**PROBLEM DETAILS**
Every line holding "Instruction" should be copied from the records below.

Source records:
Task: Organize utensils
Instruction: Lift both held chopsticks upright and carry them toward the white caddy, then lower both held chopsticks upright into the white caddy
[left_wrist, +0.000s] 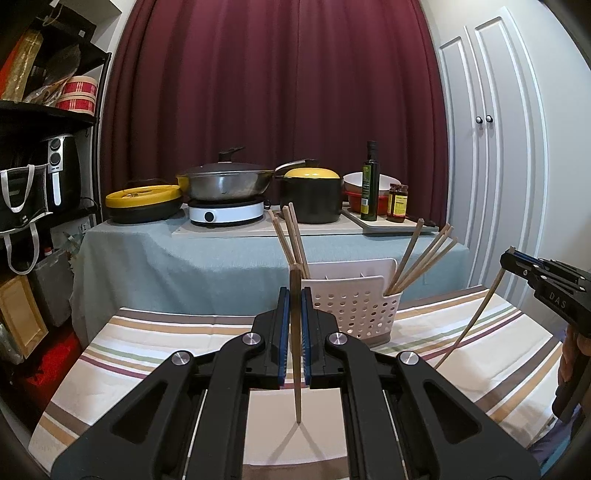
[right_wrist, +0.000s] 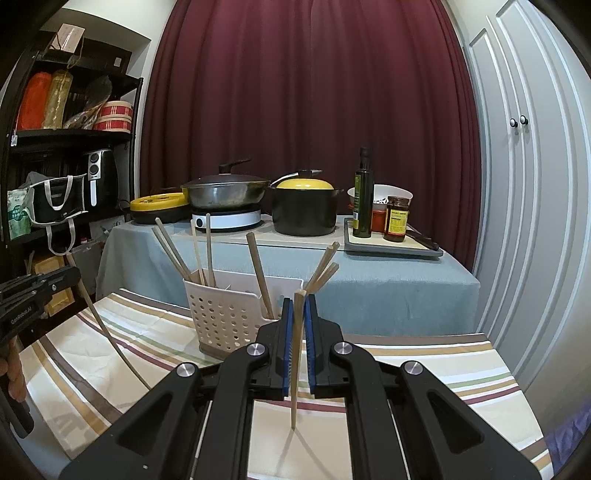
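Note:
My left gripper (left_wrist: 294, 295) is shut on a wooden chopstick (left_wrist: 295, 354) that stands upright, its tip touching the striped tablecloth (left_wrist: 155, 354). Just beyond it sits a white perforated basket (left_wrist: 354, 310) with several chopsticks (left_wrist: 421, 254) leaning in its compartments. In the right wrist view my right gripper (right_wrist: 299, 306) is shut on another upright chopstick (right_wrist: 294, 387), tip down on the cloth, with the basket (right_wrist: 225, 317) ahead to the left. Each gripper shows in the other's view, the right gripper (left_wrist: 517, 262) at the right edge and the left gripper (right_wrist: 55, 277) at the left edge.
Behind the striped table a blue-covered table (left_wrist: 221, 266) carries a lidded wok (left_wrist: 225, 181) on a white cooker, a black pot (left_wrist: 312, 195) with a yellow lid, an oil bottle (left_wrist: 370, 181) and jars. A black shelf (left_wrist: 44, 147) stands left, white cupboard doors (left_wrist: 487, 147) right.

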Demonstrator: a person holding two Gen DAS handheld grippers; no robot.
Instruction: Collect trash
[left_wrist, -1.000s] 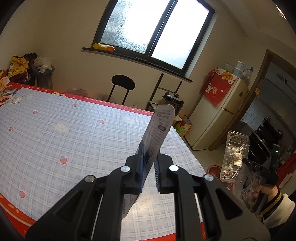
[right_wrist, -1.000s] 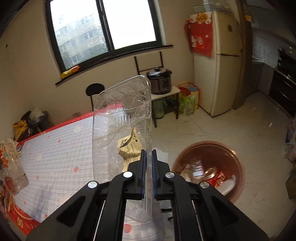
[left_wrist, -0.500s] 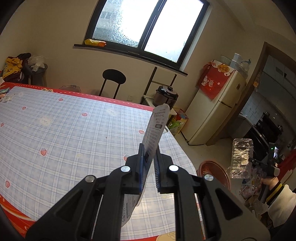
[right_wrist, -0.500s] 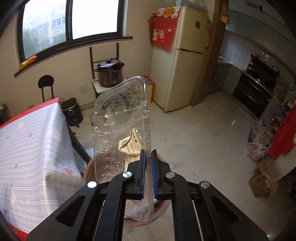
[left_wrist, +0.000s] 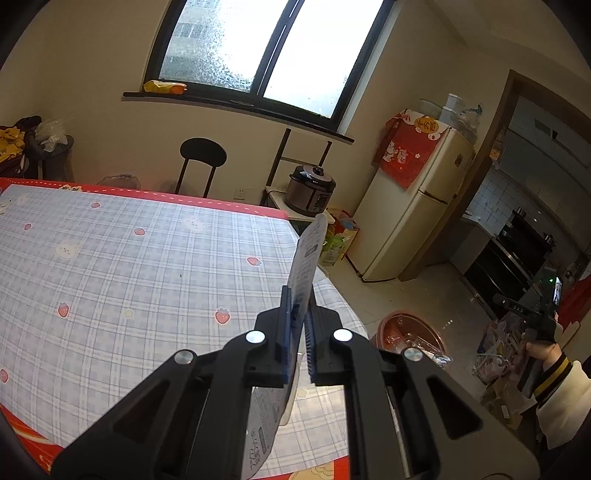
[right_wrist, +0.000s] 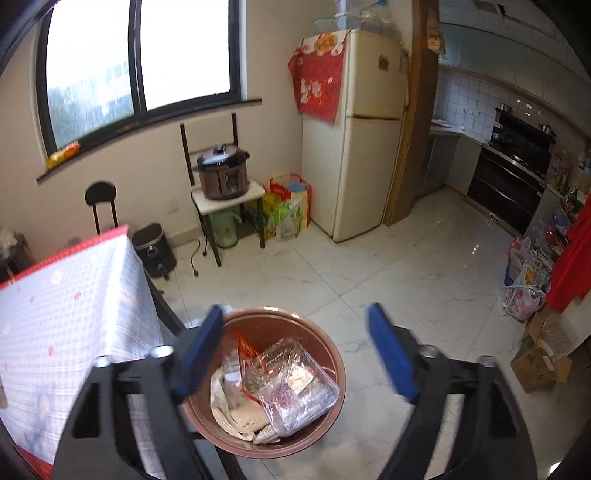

**SOLUTION TO THIS TASK**
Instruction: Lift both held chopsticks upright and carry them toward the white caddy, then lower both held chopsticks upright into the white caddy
Instruction: Collect trash

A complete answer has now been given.